Dataset items:
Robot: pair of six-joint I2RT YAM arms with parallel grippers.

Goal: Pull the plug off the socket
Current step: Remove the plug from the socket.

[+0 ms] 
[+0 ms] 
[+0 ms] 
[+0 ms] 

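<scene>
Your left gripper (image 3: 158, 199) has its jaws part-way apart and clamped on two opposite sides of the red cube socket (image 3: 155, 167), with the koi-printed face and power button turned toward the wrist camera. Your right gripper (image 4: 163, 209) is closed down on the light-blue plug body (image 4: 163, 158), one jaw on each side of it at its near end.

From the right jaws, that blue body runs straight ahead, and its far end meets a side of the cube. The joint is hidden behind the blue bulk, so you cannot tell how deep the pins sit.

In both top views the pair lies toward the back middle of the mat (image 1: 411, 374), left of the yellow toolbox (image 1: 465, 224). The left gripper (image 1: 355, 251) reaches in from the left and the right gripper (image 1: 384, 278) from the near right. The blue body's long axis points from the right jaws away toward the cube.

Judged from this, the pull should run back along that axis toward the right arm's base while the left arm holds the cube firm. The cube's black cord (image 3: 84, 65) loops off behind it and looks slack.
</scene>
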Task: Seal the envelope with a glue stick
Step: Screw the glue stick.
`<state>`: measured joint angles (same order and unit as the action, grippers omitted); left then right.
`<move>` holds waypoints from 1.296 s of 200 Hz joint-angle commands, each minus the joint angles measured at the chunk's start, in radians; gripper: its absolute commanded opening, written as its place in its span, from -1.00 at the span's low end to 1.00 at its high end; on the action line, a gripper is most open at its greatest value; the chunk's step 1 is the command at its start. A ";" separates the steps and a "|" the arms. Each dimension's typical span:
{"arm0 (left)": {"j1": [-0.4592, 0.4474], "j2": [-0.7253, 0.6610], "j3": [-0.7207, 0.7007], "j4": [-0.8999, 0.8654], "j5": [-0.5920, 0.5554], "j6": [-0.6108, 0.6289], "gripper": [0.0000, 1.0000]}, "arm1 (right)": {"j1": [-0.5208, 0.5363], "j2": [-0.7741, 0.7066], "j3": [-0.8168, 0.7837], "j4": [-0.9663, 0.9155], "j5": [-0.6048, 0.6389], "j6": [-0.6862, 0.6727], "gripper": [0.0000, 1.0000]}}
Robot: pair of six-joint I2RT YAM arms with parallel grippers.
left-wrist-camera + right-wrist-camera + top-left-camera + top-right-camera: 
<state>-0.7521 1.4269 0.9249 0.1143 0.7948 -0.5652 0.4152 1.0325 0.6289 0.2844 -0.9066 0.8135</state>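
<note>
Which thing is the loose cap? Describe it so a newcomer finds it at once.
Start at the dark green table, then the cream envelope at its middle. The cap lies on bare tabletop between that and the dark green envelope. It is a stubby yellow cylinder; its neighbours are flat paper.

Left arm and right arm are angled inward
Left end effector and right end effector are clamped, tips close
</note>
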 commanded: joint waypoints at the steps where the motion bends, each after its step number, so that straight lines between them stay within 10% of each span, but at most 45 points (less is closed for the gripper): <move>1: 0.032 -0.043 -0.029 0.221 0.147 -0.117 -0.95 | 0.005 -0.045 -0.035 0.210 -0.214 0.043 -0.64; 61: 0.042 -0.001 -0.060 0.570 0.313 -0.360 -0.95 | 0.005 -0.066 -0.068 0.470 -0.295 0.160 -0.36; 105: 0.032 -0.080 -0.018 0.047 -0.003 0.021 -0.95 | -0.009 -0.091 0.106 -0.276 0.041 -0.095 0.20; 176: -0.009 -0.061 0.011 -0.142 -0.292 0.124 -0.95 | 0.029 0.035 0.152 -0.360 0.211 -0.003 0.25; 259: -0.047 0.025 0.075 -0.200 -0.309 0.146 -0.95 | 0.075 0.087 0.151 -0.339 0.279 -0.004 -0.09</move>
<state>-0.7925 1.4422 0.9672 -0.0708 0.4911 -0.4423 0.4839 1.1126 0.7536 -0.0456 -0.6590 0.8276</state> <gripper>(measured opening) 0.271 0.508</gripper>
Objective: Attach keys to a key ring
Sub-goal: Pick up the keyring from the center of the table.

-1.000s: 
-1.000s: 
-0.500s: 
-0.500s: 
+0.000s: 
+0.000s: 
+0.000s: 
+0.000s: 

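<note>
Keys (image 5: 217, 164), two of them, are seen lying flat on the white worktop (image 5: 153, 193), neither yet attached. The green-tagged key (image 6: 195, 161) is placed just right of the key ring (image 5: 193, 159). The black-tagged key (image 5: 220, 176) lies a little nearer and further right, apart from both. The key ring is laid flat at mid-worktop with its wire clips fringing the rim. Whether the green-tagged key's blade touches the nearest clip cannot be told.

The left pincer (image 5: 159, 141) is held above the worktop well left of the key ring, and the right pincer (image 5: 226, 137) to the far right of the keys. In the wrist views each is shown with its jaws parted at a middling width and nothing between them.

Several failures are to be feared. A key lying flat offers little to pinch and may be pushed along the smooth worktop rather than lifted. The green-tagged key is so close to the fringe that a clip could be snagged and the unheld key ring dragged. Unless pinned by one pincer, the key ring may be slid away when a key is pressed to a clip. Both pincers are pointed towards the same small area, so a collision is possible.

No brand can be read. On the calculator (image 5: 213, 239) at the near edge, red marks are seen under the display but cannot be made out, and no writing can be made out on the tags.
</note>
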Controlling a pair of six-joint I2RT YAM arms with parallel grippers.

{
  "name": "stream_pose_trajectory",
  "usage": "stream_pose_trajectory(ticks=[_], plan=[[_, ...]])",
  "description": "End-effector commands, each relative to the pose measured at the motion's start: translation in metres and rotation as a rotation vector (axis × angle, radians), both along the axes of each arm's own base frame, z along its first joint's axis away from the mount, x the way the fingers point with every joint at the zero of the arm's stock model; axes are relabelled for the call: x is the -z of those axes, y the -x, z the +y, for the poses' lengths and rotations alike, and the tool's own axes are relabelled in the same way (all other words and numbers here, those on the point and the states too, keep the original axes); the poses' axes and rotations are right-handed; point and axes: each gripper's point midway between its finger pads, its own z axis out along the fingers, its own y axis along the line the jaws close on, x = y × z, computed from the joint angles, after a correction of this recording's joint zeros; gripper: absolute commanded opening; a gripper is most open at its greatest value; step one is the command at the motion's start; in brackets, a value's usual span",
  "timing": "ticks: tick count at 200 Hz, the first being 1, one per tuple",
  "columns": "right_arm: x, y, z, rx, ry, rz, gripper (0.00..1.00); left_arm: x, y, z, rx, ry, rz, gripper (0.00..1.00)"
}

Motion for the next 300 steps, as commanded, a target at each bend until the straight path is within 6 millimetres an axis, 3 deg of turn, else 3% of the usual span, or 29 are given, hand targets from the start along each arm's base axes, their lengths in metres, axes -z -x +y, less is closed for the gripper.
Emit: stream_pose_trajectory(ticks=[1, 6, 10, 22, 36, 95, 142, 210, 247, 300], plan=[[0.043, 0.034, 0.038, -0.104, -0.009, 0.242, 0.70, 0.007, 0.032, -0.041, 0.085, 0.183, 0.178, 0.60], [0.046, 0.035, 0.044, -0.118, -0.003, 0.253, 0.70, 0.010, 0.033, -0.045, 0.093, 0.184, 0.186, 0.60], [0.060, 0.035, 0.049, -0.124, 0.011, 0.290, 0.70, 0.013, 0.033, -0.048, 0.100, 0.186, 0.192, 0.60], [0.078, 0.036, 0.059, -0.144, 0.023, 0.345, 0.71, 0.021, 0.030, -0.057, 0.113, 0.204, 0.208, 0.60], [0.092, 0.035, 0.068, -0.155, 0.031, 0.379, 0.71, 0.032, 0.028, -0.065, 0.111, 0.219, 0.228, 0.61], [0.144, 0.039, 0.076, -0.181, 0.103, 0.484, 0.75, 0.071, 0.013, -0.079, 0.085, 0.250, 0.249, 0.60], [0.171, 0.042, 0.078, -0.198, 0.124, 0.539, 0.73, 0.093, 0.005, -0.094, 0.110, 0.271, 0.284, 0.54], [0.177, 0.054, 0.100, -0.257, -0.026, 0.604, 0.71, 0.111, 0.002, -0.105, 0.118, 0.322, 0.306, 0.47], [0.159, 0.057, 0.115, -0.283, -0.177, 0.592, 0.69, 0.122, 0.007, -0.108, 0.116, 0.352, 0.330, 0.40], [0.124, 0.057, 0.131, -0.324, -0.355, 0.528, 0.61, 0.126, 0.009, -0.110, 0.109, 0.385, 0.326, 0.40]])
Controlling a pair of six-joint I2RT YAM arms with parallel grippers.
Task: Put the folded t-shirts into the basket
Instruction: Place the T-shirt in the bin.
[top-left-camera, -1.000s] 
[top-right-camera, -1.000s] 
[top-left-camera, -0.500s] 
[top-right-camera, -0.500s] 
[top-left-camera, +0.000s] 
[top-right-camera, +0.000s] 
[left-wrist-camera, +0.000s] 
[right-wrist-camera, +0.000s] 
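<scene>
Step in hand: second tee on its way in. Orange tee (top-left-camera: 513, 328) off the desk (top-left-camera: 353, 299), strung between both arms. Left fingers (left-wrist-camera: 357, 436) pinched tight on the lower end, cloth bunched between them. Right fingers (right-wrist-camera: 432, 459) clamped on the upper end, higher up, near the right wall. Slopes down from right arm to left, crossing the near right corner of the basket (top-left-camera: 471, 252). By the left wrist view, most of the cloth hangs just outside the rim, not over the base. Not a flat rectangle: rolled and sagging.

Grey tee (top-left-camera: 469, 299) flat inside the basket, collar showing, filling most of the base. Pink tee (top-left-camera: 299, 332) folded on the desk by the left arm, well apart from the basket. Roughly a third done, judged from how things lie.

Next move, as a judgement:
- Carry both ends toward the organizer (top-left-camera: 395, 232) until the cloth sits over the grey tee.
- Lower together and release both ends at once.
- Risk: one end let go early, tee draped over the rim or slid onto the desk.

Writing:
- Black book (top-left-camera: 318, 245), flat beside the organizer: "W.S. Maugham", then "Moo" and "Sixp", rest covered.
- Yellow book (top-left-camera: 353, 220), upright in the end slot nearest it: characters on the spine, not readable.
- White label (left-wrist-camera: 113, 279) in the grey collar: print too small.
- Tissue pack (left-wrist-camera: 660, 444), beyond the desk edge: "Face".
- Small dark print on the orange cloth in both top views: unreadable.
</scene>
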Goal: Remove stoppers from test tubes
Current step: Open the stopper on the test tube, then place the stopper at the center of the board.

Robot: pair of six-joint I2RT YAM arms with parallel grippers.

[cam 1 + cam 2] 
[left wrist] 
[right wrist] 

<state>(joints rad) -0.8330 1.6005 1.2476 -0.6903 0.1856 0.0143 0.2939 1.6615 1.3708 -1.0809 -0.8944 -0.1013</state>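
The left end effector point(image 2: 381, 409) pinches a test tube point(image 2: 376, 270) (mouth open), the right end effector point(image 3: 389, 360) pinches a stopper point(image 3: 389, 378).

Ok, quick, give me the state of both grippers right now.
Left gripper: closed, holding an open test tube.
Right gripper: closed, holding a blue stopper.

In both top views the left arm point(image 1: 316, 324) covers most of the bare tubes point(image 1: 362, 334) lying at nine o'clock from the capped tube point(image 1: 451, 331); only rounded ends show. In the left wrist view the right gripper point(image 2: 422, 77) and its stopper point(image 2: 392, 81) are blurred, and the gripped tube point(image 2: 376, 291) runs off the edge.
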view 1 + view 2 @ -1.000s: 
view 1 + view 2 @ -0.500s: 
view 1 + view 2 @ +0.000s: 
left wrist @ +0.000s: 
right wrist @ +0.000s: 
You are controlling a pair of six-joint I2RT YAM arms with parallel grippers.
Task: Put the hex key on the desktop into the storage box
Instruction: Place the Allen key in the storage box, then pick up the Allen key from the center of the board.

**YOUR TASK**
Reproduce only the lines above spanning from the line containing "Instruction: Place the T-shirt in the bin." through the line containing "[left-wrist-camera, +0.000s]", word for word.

**COMPLETED TASK**
Instruction: Place the T-shirt in the bin.
[top-left-camera, -1.000s] 
[top-right-camera, -1.000s] 
[top-left-camera, -0.500s] 
[top-right-camera, -0.500s] 
[top-left-camera, +0.000s] 
[top-right-camera, +0.000s] 
[left-wrist-camera, +0.000s] 

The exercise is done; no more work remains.